Si vous voulez lire de la BD qui claque avec des combats qui giclent mais qui ne vous prend pas pour un attardé tout juste bon à avaler ce avec quoi on le gave, si vous voulez un défouloir bédéistique qui prend son travail et son lecteur au sérieux... Lâchez votre Naruto ou votre One Piece numéro 7987, laissez tomber les marvelleries aux personnages capables de boire du plomb en fusion et offrez-vous une BD où, quand un sabre tranche en deux, c'est "game over" et jamais, jamais "same player, shoot again". 
 


+ Les points positifs - Les points négatifs
  • Un dessin et une mise en page vifs et dynamiques, modernes et de qualité.

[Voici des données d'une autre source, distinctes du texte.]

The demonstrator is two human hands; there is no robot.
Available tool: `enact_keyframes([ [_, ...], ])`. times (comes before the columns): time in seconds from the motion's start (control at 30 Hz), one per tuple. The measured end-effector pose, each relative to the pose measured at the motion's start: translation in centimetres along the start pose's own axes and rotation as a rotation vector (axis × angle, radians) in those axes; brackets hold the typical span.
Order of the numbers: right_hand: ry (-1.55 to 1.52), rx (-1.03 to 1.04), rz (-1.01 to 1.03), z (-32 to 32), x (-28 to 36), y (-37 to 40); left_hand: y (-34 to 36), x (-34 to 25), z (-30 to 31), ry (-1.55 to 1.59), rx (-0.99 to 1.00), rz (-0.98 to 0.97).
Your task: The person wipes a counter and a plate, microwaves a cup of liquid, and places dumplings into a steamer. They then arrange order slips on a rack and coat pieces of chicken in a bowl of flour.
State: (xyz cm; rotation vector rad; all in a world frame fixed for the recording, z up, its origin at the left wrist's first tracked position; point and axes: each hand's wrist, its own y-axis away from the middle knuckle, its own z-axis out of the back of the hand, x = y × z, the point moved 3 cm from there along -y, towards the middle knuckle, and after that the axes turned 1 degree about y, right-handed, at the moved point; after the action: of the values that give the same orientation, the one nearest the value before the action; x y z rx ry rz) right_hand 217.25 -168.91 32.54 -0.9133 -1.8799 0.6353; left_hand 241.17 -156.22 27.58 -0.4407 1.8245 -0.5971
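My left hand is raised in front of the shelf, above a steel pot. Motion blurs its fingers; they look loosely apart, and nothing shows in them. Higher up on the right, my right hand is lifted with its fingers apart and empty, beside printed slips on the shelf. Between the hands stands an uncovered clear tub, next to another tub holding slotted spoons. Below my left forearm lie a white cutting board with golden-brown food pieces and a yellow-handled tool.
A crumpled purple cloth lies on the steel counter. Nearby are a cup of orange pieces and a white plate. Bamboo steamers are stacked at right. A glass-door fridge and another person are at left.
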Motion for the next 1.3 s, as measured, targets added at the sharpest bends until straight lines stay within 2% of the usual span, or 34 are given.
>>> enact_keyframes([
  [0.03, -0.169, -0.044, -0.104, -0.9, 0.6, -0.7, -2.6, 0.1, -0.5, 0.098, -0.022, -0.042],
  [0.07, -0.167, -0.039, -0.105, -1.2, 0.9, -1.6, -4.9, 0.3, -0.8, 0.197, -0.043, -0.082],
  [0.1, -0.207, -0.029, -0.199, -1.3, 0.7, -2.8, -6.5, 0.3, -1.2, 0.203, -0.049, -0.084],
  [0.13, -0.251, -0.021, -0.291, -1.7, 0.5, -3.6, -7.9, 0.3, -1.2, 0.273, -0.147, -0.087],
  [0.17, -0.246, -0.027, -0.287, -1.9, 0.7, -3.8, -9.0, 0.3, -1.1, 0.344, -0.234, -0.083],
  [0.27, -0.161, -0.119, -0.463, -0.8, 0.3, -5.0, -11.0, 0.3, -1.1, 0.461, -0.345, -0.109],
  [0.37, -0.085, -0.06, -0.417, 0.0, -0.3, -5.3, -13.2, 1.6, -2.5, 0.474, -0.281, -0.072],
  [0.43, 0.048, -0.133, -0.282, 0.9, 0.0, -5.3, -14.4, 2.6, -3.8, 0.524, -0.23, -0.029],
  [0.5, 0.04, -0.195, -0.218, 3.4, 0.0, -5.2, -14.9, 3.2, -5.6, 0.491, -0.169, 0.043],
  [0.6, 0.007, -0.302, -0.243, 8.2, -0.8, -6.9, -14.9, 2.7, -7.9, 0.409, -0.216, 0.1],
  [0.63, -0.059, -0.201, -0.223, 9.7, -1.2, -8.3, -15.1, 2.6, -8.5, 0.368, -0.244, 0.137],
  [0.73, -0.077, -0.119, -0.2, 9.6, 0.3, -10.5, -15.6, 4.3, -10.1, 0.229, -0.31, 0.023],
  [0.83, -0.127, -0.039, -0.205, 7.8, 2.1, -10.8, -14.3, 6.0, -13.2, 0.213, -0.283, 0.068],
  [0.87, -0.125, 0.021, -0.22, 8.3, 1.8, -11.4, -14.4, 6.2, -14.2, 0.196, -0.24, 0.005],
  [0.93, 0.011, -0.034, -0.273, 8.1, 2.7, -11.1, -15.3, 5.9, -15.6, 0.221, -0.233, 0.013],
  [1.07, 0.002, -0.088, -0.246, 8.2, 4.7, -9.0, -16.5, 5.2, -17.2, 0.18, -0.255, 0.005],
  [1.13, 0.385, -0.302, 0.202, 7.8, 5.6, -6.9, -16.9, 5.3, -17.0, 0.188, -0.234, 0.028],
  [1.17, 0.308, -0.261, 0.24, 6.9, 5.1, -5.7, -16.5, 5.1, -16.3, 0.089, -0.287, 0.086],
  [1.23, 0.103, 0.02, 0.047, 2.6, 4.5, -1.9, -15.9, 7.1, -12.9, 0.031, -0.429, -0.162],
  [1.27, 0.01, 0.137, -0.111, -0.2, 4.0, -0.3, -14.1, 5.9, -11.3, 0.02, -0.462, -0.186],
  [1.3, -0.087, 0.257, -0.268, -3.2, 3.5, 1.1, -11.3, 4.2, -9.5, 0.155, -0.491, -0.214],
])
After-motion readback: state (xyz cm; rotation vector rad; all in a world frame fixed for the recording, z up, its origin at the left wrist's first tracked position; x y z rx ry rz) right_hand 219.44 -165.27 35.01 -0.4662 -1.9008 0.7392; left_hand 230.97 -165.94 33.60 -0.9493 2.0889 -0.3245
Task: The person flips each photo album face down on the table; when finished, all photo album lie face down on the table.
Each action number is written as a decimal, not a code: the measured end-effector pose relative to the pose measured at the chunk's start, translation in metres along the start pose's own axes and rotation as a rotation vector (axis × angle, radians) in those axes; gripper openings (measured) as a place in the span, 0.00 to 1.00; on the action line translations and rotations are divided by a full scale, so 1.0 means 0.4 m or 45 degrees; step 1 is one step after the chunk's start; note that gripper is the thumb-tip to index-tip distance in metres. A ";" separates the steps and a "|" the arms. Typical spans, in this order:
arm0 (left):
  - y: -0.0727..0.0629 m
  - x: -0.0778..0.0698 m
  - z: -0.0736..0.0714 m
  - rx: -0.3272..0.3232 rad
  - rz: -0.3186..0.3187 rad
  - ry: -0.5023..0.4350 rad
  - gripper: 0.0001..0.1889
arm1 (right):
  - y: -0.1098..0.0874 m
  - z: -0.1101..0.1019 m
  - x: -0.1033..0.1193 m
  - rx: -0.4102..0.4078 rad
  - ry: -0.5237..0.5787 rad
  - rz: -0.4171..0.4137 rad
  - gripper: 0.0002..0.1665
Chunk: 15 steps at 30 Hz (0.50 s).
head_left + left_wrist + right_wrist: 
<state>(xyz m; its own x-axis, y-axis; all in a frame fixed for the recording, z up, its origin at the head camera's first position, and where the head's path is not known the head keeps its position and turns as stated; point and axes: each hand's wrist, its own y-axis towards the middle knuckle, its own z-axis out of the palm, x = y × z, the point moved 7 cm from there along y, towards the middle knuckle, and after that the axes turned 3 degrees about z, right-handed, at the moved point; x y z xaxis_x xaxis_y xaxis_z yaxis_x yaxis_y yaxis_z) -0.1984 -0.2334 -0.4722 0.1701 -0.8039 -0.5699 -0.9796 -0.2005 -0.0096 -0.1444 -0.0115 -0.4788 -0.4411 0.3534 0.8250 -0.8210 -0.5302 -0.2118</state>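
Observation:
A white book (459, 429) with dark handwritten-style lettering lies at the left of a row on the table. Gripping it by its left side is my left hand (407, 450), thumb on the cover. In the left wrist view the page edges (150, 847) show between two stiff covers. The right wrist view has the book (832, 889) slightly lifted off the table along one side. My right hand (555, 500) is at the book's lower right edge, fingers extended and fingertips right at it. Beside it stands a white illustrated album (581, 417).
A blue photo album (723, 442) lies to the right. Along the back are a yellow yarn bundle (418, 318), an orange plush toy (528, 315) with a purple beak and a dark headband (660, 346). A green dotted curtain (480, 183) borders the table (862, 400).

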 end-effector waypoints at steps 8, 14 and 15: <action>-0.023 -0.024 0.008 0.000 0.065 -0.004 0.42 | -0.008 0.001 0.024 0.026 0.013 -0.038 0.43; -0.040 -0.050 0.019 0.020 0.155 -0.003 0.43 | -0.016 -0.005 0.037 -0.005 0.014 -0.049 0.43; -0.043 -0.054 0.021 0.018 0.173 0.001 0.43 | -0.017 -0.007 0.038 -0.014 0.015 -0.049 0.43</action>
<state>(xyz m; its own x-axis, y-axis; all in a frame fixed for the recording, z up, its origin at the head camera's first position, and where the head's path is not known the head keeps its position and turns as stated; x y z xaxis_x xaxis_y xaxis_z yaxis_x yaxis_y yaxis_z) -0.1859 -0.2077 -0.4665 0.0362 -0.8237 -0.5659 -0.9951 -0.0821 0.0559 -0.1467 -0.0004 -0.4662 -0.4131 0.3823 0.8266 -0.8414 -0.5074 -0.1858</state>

  • Une qualité d'écriture rare, dans ce genre de titres "défouloirs".
  • Un humour qui fait souvent mouche.
  • Des clins d'œil en pagaille.

  • À dire vrai... la brièveté. Oui, c'est surprenant vu les 136 pages mais il y a pas mal de clans et triades dont on aurait pu développer la quête qui est juste suggérée.
    Moi, 300 pages, ça m'allait très bien aussi ! 
    Mais ça aurait peut-être trop dilué le tout... possible.